The task. In full and without alteration, transcribe the listing.

Data excerpt.
-*-*-

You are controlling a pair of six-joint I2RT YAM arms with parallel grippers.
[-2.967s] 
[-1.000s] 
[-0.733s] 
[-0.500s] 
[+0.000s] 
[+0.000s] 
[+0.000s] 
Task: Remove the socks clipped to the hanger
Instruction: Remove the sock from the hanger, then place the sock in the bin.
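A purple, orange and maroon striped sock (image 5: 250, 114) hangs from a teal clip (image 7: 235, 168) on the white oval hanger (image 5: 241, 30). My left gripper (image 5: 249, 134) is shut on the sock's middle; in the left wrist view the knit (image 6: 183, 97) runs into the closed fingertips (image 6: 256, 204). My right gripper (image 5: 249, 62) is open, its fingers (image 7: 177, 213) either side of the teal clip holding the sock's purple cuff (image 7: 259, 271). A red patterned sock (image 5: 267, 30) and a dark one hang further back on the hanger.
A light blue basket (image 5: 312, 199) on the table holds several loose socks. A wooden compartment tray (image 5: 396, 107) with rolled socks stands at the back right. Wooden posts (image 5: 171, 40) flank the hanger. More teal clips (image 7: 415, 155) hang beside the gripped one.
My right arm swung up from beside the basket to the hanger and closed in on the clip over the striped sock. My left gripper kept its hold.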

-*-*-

Result.
You are controlling a pair of six-joint I2RT YAM arms with parallel grippers.
[-2.967s] 
[-1.000s] 
[-0.733s] 
[-0.500s] 
[+0.000s] 
[+0.000s] 
[+0.000s] 
Task: Remove the socks clipped to the hanger
Instruction: Remove the sock from the hanger, then place the sock in the bin.
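A purple, orange and maroon striped sock (image 5: 250, 114) hangs from a teal clip (image 7: 235, 168) on the white oval hanger (image 5: 241, 30). My left gripper (image 5: 249, 134) is shut on the sock's middle; in the left wrist view the knit (image 6: 183, 97) runs into the closed fingertips (image 6: 256, 204). My right gripper (image 5: 249, 62) is open, its fingers (image 7: 177, 213) either side of the teal clip holding the sock's purple cuff (image 7: 259, 271). A red patterned sock (image 5: 267, 30) and a dark one hang further back on the hanger.
A light blue basket (image 5: 312, 199) on the table holds several loose socks. A wooden compartment tray (image 5: 396, 107) with rolled socks stands at the back right. Wooden posts (image 5: 171, 40) flank the hanger. More teal clips (image 7: 415, 155) hang beside the gripped one.
My right arm swung up from beside the basket to the hanger and closed in on the clip over the striped sock. My left gripper kept its hold.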

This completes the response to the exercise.